Bab 18

Cinta itu datang kayak jelangkung, pergi kayak tuyul.
ーRumus baru mahasiswi baperー

Aku menundukan badan di balik semak saat melihat Bambam berjalan menuju kantin. Kemudian aku merangkak memutar ke belakang stan-stan makanan. Badanku tegak setelah tiba di belakang kantin yang berdinding tinggi, sempurna dari pengamatan Bambam.

"Mana si siluman?" aku bergumam sembari melihat kanan-kiri.

"Lo datang."

Aku berjengit menemukan Lyn muncul di sebelahku tanpa suara derap langkah.

"Ikut gue." Lyn mengedikkan kepala, lalu memimpin jalan ke bangunan kecil yang tersembunyi di balik pepohonan di belakang kantin. Ini pengalaman pertamaku menjelajah belakang kantin. Ruteku yang biasa terbatas kelas, perpustakaan (kalo terpaksa), dan kantin.

"Katanya, Ken nyariin gue, Kak." Aku mencoba mencari bahan obrolan. Berduaan bareng Lyn membuat udara berat dihirup dan canggung.

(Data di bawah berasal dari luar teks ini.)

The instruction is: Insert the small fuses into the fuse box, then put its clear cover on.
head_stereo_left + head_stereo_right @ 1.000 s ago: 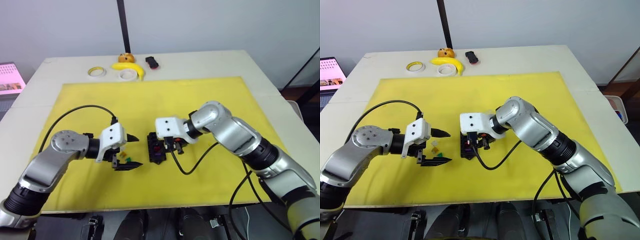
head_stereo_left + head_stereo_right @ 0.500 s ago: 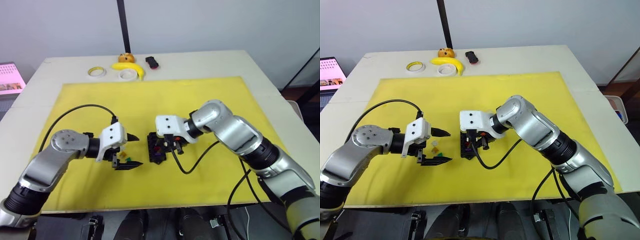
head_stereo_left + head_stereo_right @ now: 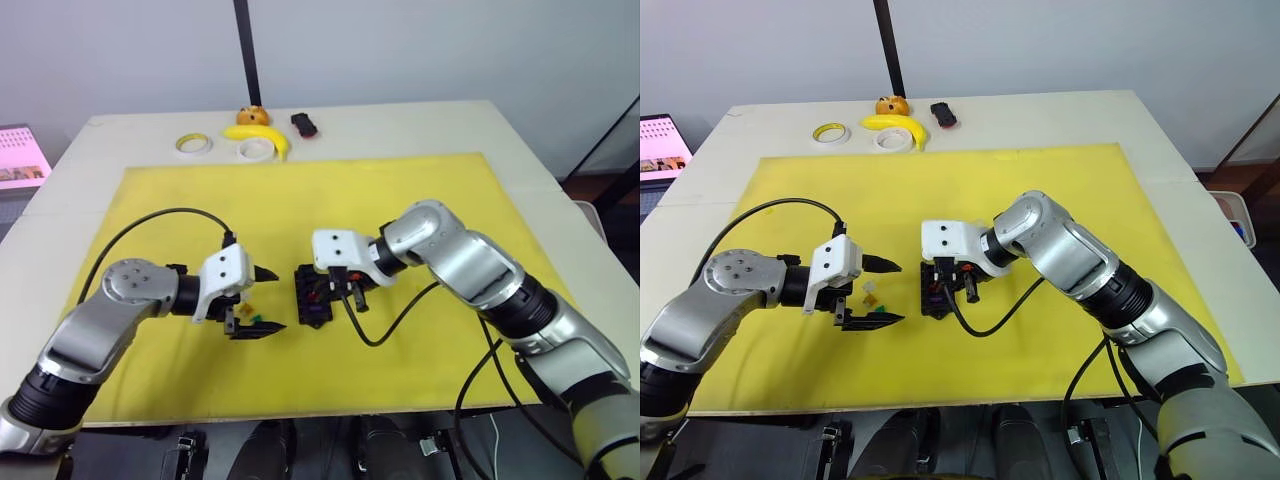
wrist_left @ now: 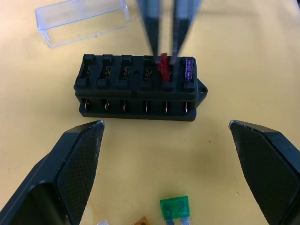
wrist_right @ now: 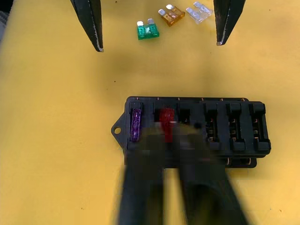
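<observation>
The black fuse box (image 4: 136, 101) lies on the yellow mat in front of me. A purple fuse (image 4: 189, 70) sits in its end slot. My right gripper (image 4: 165, 51) reaches down over the box and is shut on a red fuse (image 4: 163, 65), which stands in the slot beside the purple one. My left gripper (image 3: 262, 300) hovers open to the left of the box, with nothing between its fingers. Loose on the mat by it lie a green fuse (image 5: 148, 31), an amber fuse (image 5: 171, 15) and a clear grey fuse (image 5: 198, 11). The clear cover (image 4: 83, 19) lies just beyond the box.
The yellow mat (image 3: 400, 190) covers most of the table. At the far edge are two tape rolls (image 3: 193, 144) (image 3: 255, 149), a banana (image 3: 258, 134), a small orange object (image 3: 251, 116) and a black-and-red object (image 3: 303, 124). A cable loops beside each arm.
My right gripper has shifted very slightly at the fuse box. The left arm has not moved.
</observation>
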Action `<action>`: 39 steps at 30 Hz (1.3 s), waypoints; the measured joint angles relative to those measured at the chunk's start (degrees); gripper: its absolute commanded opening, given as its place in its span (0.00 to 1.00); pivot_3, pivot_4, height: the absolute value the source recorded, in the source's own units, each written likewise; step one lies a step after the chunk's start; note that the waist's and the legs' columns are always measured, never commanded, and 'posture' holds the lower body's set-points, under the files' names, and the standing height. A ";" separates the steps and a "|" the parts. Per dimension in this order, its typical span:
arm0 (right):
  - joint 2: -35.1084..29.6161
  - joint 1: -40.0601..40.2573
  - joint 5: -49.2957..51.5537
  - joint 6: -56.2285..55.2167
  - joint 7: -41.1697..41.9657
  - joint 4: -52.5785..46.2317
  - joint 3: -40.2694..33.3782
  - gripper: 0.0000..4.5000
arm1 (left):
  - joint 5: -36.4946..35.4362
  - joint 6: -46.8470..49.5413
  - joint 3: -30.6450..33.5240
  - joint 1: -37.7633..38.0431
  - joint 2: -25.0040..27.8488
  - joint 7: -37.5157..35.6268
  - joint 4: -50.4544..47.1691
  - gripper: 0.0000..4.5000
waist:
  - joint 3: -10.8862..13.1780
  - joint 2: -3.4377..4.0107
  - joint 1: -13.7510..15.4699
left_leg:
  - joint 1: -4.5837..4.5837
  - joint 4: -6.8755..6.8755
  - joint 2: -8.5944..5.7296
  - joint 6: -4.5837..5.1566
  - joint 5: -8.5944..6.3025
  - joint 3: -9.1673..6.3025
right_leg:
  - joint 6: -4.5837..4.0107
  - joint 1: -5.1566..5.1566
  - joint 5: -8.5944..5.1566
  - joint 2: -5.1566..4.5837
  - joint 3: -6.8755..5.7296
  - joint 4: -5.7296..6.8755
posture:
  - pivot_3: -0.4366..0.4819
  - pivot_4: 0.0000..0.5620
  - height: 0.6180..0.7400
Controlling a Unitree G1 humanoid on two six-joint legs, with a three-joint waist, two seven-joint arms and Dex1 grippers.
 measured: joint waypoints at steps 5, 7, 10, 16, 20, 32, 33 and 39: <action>-0.01 0.00 0.10 0.09 0.08 0.00 0.00 0.00 | 0.28 -0.12 -0.34 0.00 -0.17 0.01 0.01 1.00 | 0.00 0.00 -0.01 | 0.00 0.00 0.00 0.00 0.00 0.00 | 0.00 0.00 0.00 0.00 0.00 0.00 | 0.48 0.27 1.00; -0.01 0.00 0.32 0.20 0.09 -0.01 0.00 0.00 | 0.37 -0.14 -0.35 0.00 -0.19 0.01 0.02 1.00 | 0.00 0.00 -0.01 | 0.00 0.00 0.00 0.00 0.00 0.00 | 0.00 0.00 0.00 0.00 0.00 0.00 | 0.48 0.27 1.00; -0.04 -0.01 0.43 0.46 0.12 -0.18 0.01 0.00 | 0.48 -0.18 -0.36 -0.01 -0.21 0.01 0.05 1.00 | 0.00 0.00 0.00 | 0.00 0.00 0.00 0.00 0.00 0.00 | 0.00 0.00 0.00 0.00 0.00 0.00 | 0.48 0.27 1.00; -0.81 -0.27 -0.91 -0.70 0.58 -1.26 1.04 0.00 | 0.85 -0.21 -0.39 -0.55 -0.82 0.03 0.10 1.00 | 0.00 0.00 0.02 | 0.00 0.00 0.00 0.00 0.00 0.00 | 0.00 0.00 0.00 0.00 0.00 0.00 | 0.48 0.27 1.00; -0.56 -1.06 -1.10 0.07 0.76 -1.35 1.27 0.00 | 0.96 -0.21 -0.39 -0.78 -0.98 0.03 0.17 1.00 | 0.00 0.00 -0.07 | 0.00 0.00 0.00 0.00 0.00 0.00 | 0.00 0.00 0.00 0.01 0.00 0.01 | 0.48 0.27 1.00; 0.20 -9.01 1.60 5.67 1.86 -2.32 0.31 0.00 | 0.93 -0.14 -0.38 -0.64 -1.14 0.02 0.17 1.00 | 0.00 0.00 -0.04 | 0.00 0.01 0.00 0.00 0.00 0.00 | 0.00 -0.01 0.00 0.00 0.00 0.01 | 0.48 0.27 1.00; -0.20 -10.18 1.29 5.89 2.36 -2.11 0.92 0.00 | 0.92 -0.15 -0.37 -0.62 -1.14 -0.02 0.17 1.00 | 0.00 0.00 -0.05 | 0.00 0.01 0.00 0.00 0.00 0.00 | 0.00 -0.02 0.00 0.00 0.00 0.01 | 0.48 0.27 1.00; -1.79 -17.55 -1.84 7.71 5.04 -1.19 6.95 0.00 | 0.93 -0.14 -0.36 -0.62 -1.05 -0.18 0.22 1.00 | 0.00 0.00 -0.08 | 0.00 0.00 0.00 0.00 0.00 0.01 | 0.00 -0.04 0.00 0.00 0.00 0.02 | 0.48 0.27 1.00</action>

"Ken?" Lyn menoleh. Ada jeda saat dia menatapku misterius. Aku meneguk ludah susah payah. "Oh, ya. Dia udah pulang tadi. Masuk."

Aku melongok ke dalam ruangan yang dibuka Lyn. Sebuah gudang. Jantungku berdegup kencang. Sebuah ingatan menyambarku. Enggak! Aku harus pergi!

"Kak, aku baru ingat ada janji sam-"

Lyn mendorong punggungku kasar. Aku tersungkur. Lututku nyeri terhantam lantai. Ruangan dinaungi pencahayaan satu lampu bohlam. Ventilasi terbatas tiga blower di bagian atas dinding. Aku merinding. Enggak ada akses selain pintu yang sekarang dikunci dua teman Lyn.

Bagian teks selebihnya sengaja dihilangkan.